On to my dilemma though. It's made of thin paper shreds so it's light and not super absorbent. But the real problem is that Pan has extreme nesting behaviors and in one hour dragged the majority of her bedding from the lower floor to the top floor, piling a ton of it in her sleeping corner with very little help from Lucy. 
After it's all piled up, she lays on it and it goes raining down the side of the cage and gets everywhere.

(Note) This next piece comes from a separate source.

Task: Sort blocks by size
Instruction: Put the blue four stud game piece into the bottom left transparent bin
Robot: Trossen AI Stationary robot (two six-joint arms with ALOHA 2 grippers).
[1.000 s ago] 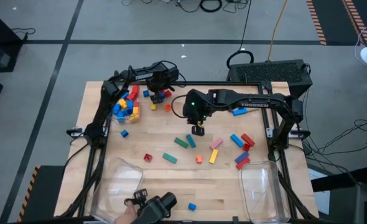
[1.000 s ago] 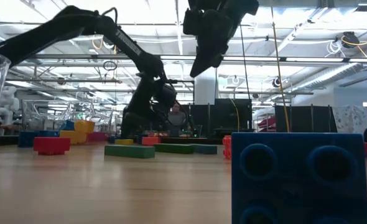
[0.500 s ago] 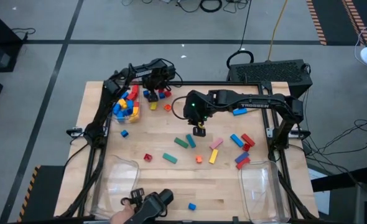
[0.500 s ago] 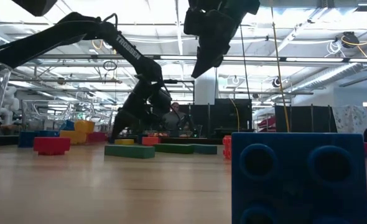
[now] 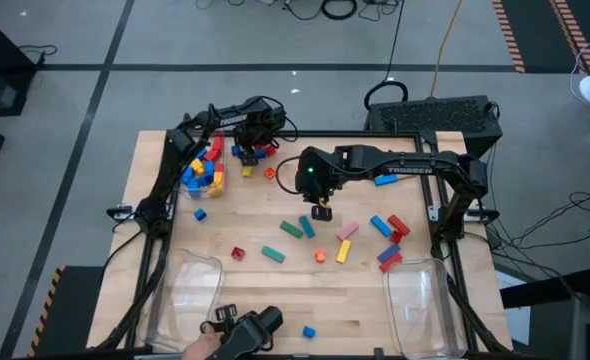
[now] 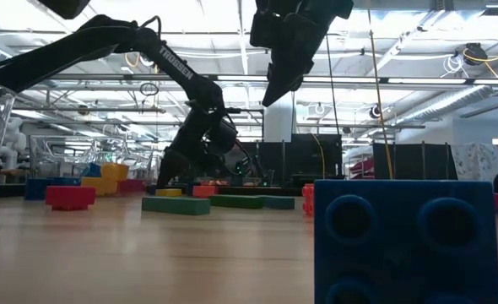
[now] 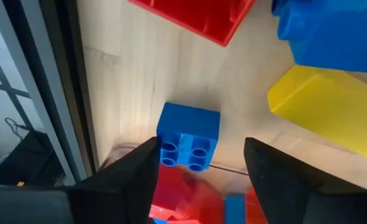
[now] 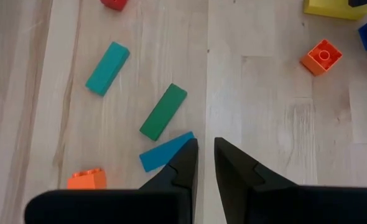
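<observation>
Straddling a small blue brick (image 7: 188,137) at the tabletop's (image 5: 275,285) far-left corner, my left tool (image 7: 199,163) has its fingers spread either side, seemingly to pinch it. Other blocks (image 5: 203,166) crowd nearby, more lying mid-table. My right tool (image 8: 205,155) hovers nearly closed and empty above green bars (image 8: 163,111).

A robotics lab in a big industrial hall. A wooden table (image 5: 275,280) stands on a grey concrete floor, with two dark robot arms mounted on a metal frame around it. Cables lie on the floor beyond the table. Level across the table, rows of ceiling lights and exposed beams (image 6: 418,80) run overhead.
</observation>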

So I like carefresh as well, it's pretty absorbent, but it's so dusty and doesn't expand at all. 
What I'd be looking for is something that won't get tossed around as easily, is absorbent, not any more expensive then my current litters, and maybe a bit difficult for Pan to carry to try and stop that? XD

I'm also open to suggestions that involve no bedding. Just please, don't everyone say fleece as I already know that as a possibility. 

Thank you so much<3


----------



## nanashi7 (Jun 5, 2013)

What kind of CareFresh were you using? The wood kind is rubbish but Ultra I loved. I liked Kaytee but as you noticed it's very light. Ultra expand, is heavier paper, and I would think similarly absorbent. It got thrown around less. 


I would combine it with ferret descenting spray, as the paper absorbs it really well so it certainly perks the smell up. 


Sent from Petguide.com Free App


----------



## Gannyaan (Dec 7, 2012)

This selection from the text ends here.